Ce rapport à la sculpture, à celle-ci en particulier, le corps du contemplateur devant elle au sous-sol du Musée ou dans son jardin, est-il fait seulement de plaisir ? Je ne le crois pas. Certes, ce qui s’étale immobile sous la vue a toujours une fonction d’apaisement. Lacan parlera ainsi de la fonction apollinienne de la peinture en tant que donner à voir. L’œil vorace est nourri, donc il se tient (un peu) tranquille. Mais la sculpture porte à une douleur - celle de l’immobilité qui s’oppose en cela au vivant. La dimension de la pierre est au cœur de la sculpture et incarne une douleur pétrifiée. C’est le vivant transformé en statue, immobilisé à jamais. La Chèvre n’est pas qu’une pierre. Elle est travaillée, dressée, tendue même, prête, grâce à ses gonflements, à éclater. Elle est phallicisée (le phallus symbolique comme signifiant de la vie que son image réalise). La jouissance du corps vivace, remuant reprend ses droits.
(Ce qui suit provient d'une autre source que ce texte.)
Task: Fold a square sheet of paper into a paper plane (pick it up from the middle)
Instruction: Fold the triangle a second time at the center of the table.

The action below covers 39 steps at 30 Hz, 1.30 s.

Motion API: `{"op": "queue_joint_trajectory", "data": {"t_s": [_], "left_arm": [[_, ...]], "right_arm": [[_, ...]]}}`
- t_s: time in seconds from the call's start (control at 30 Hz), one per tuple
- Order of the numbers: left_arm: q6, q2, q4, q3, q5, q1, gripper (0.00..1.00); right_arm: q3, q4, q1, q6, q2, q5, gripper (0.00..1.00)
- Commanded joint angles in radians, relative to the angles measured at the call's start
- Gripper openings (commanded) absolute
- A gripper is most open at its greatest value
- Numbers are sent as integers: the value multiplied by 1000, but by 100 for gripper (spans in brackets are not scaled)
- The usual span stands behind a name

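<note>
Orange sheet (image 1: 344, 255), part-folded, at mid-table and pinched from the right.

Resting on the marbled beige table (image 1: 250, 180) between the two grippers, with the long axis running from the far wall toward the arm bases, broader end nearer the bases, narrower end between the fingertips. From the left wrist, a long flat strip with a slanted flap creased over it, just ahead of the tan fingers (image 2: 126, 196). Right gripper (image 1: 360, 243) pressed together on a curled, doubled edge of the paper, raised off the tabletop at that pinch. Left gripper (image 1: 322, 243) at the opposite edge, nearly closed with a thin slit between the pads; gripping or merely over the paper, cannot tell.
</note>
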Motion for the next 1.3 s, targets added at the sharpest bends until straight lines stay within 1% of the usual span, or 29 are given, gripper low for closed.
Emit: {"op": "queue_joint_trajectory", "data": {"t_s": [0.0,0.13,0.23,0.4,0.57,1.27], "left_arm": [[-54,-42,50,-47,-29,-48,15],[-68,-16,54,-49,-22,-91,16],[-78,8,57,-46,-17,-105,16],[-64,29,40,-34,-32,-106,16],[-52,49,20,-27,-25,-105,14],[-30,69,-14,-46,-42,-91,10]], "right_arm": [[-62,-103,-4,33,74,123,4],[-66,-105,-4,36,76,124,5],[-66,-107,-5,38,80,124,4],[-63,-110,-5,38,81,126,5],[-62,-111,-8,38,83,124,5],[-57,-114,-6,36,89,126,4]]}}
Mais la pierre toujours demeure, cette pierre, elle, qui n’a pas de monde (comme Angélius Silésius, le poète mystique allemand, savait la rose sans pourquoi). De ce balancement entre le vivant du corps et la pierre (douleur) immobilisée, la sculpture fait son lit et joue son destin comme œuvre. La Chèvre de Picasso aussi et surtout, en sa banalité insistante et apparemment modeste.